Available data.
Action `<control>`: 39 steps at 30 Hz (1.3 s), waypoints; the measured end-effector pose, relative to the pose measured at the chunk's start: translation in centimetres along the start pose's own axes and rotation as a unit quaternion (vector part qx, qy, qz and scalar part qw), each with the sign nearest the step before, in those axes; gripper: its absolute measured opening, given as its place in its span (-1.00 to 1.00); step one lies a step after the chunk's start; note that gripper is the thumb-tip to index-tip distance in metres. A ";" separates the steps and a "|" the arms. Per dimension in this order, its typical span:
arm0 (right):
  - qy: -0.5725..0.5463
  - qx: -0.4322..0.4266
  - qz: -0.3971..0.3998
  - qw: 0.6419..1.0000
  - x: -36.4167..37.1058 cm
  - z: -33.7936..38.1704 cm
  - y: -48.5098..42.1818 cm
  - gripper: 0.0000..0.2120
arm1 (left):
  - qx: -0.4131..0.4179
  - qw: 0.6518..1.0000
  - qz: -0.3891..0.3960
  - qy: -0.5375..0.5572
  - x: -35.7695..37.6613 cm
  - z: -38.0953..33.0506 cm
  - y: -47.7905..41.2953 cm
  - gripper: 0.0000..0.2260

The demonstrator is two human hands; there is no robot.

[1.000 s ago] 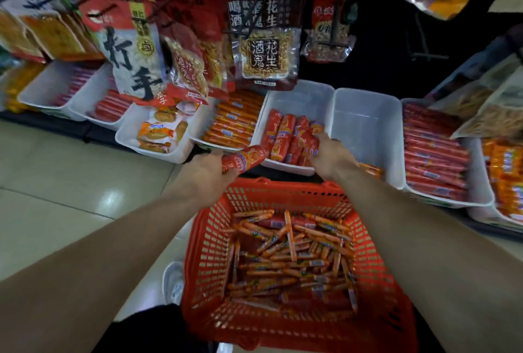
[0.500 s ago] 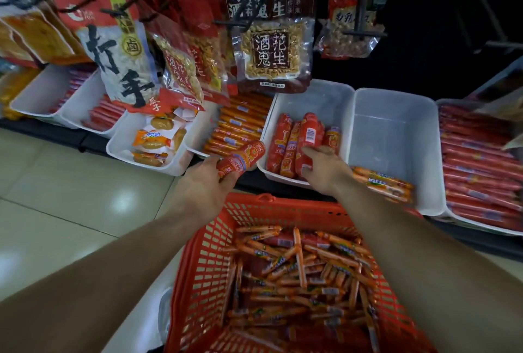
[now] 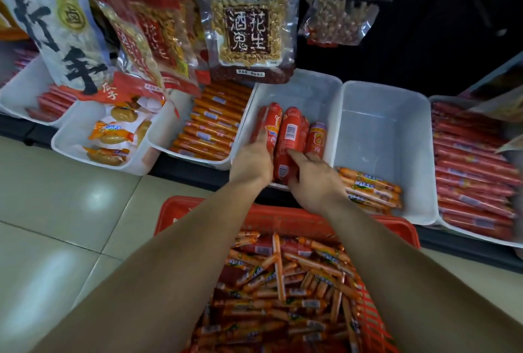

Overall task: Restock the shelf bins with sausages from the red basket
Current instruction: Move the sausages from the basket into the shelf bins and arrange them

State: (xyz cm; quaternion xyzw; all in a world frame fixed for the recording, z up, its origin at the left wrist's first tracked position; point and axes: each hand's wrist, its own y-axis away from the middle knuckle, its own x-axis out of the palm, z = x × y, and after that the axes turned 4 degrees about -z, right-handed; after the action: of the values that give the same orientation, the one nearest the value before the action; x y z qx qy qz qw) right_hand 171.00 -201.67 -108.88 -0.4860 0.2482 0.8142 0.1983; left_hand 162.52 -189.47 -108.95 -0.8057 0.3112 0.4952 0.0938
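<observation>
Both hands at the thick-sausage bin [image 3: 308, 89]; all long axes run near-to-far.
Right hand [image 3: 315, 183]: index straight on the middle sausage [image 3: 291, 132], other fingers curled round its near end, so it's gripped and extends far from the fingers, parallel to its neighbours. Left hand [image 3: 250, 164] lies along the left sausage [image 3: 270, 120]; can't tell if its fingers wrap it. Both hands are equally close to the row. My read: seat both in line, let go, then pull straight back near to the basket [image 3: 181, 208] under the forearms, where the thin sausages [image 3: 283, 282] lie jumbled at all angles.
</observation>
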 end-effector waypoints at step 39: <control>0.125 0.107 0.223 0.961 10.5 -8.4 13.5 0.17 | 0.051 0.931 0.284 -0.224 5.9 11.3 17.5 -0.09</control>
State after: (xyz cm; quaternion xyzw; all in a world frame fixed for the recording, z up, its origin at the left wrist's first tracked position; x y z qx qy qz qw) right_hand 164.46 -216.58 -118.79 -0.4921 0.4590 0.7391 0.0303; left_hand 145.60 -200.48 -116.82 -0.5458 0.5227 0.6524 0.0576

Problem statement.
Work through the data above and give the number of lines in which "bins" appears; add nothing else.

Result of the task.
2